| Work instruction |
Please restate every line below exactly, without any pictures.

| Information provided |
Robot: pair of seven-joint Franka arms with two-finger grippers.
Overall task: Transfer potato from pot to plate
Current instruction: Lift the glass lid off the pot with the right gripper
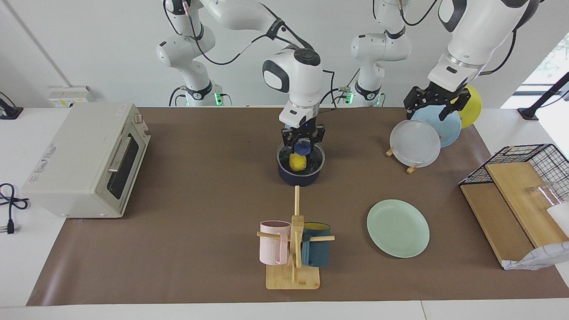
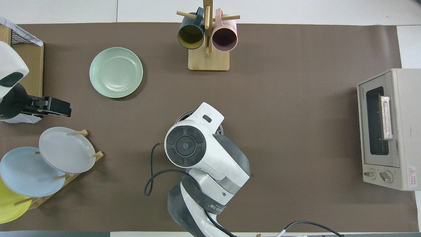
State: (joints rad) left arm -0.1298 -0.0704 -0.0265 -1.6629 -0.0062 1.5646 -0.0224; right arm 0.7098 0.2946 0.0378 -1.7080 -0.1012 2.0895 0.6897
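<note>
The dark blue pot [image 1: 300,177] stands mid-table, with the yellow potato [image 1: 298,162] inside it. My right gripper [image 1: 303,143] is low over the pot's mouth, just above the potato, fingers spread and open. In the overhead view the right arm covers the pot, so only a bit of its rim [image 2: 183,116] shows and the potato is hidden. The mint-green plate [image 1: 398,228] lies flat and bare, farther from the robots than the pot and toward the left arm's end; it also shows in the overhead view [image 2: 116,72]. My left gripper [image 1: 433,109] waits open above the plate rack.
A rack holds a grey-white plate [image 1: 414,143], a light blue plate [image 1: 444,126] and a yellow plate [image 1: 471,106]. A mug tree [image 1: 294,249] with pink and teal mugs stands farther out than the pot. A toaster oven [image 1: 84,160] is at the right arm's end, a wire basket [image 1: 524,178] at the left arm's.
</note>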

| Response for this exercise |
Robot: pair of seven-joint Franka arms with two-finger grippers.
Overall task: Transfer potato from pot to plate
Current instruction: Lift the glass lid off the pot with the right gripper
State: (joints rad) left arm -0.1298 -0.0704 -0.0265 -1.6629 -0.0062 1.5646 -0.0224; right arm 0.7098 0.2946 0.0378 -1.7080 -0.1012 2.0895 0.6897
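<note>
The dark blue pot [image 1: 300,177] stands mid-table, with the yellow potato [image 1: 298,162] inside it. My right gripper [image 1: 303,143] is low over the pot's mouth, just above the potato, fingers spread and open. In the overhead view the right arm covers the pot, so only a bit of its rim [image 2: 183,116] shows and the potato is hidden. The mint-green plate [image 1: 398,228] lies flat and bare, farther from the robots than the pot and toward the left arm's end; it also shows in the overhead view [image 2: 116,72]. My left gripper [image 1: 433,109] waits open above the plate rack.
A rack holds a grey-white plate [image 1: 414,143], a light blue plate [image 1: 444,126] and a yellow plate [image 1: 471,106]. A mug tree [image 1: 294,249] with pink and teal mugs stands farther out than the pot. A toaster oven [image 1: 84,160] is at the right arm's end, a wire basket [image 1: 524,178] at the left arm's.
</note>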

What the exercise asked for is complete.